Bâlea Lake Ice Hotel, the first ice hotel in Eastern Europe, was built in 2006 in Romania, deep in the Făgăraș Mountains at an elevation of 2034 meters above sea level. In winter it is only accessible by cable car, since the national road DN7, the Transfăgărășan, is closed in the winter.

This picturesque setting is next to Bâlea Lake, where each year local craftsmen wait for the lake to freeze before using the ice to build the small 12-room Ice Hotel and its adjacent Ice Church, Ice Restaurant, and Ice Bar. Local artists imitate sculptures by Romanian modernist sculptor Constantin Brâncuși. Typically the hotel is completed in December and remains open until it melts in late March or April.

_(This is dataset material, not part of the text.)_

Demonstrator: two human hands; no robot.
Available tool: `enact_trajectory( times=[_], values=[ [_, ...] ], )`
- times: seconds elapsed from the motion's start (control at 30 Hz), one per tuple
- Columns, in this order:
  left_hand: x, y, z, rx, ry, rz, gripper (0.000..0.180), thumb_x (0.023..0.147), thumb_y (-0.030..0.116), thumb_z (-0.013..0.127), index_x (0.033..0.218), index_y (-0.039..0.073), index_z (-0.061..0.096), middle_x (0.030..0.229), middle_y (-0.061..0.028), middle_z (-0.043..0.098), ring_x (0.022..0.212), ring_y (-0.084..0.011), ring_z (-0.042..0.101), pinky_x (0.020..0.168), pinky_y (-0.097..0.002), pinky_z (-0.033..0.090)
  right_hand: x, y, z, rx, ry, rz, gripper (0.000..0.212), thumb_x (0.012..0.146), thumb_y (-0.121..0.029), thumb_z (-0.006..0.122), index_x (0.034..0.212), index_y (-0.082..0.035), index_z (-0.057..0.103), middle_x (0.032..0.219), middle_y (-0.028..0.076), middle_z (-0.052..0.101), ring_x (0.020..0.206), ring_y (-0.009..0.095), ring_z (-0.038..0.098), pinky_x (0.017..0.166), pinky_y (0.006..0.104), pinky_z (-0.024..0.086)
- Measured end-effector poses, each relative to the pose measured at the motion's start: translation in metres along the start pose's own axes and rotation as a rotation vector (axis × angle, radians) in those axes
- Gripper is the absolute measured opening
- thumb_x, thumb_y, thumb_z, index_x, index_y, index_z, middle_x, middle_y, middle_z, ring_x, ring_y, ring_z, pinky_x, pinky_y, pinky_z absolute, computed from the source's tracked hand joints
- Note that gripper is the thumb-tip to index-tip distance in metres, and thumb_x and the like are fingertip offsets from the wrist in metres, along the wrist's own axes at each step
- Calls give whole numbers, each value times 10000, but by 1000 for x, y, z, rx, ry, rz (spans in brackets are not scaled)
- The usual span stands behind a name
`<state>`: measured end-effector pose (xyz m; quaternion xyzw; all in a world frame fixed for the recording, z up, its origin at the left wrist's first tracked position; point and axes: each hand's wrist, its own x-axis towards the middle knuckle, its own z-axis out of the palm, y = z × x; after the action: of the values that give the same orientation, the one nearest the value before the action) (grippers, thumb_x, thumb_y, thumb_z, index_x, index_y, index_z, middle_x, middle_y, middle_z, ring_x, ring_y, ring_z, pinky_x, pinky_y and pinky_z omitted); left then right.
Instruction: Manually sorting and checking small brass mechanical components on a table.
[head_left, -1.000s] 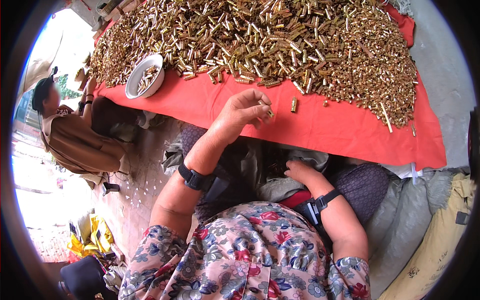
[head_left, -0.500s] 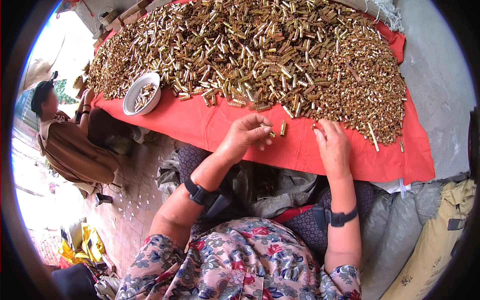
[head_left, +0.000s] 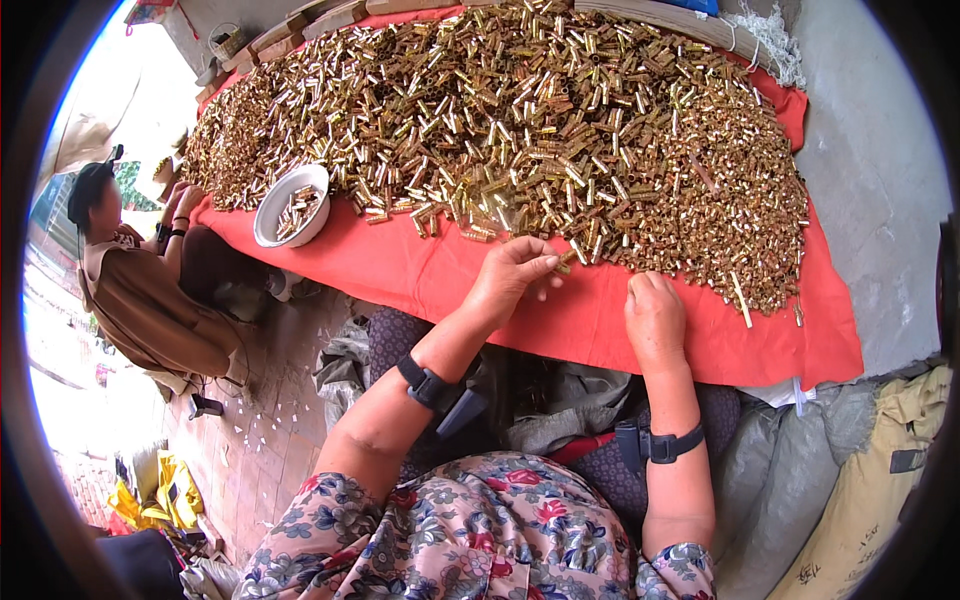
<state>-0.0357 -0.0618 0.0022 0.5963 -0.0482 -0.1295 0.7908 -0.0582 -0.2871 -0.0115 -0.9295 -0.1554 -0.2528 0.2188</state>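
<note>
Thumb and fingers of my left hand (head_left: 512, 278) pinch a short brass-coloured tube (head_left: 567, 258), held just over the red cloth (head_left: 400, 250). It may be more than one tube; the fingers partly cover it. My right hand (head_left: 656, 318) is closed above the cloth to the right, its fingers curled together, and whatever lies in them is hidden. Beyond both hands spreads a big heap of brass-coloured tubes (head_left: 470, 130). At the right it passes into a heap of smaller brass-coloured pieces (head_left: 745, 190).
A white bowl (head_left: 265, 222) with some tubes in it stands on the cloth's left part. A pale stick (head_left: 741, 299) lies by the small pieces. Another person (head_left: 160, 290) sits at the left end. Grey and tan sacks (head_left: 870, 480) are at the right.
My right hand has drawn nearer and curled, hiding the small brass piece at its fingertips. My left hand has moved right; the loose tube beside it no longer shows apart. The view has shifted slightly.
</note>
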Motion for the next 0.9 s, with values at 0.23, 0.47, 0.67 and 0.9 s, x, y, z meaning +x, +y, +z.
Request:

Bedding, furs, and special sleeping bags are all provided, with bathroom facilities nearby. There are two chalets within walking distance which also provide accommodation. Activities such as skiing, sledging, and riding a snow bike are on offer. Those who are more organised and adventurous can arrange heliskiing.

The Bâlea Lake Ice Hotel is Romanian owned, but has a relationship with the travel company Untravelled Paths Limited, based in the United Kingdom.

===Sweden===
====Icehotel Jukkasjärvi====

Each year between December and April, the Icehotel in the village of Jukkasjärvi is open. It is about 17 km from Kiruna, Sweden, and it was the world's first ice hotel. 80 rooms and suites are available. In addition to the entrance hall, the hotel has a chapel and an ice bar named Absolut Icebar. In 1989, Japanese ice artists visited the area and created an exhibition of ice art. In spring 1990, French artist Jannot Derid held an exhibition in a cylinder-shaped igloo in the area. One night there were no rooms available in the town, so some of the visitors asked for permission to spend the night in the exhibition hall. They slept in sleeping bags on top of reindeer skin.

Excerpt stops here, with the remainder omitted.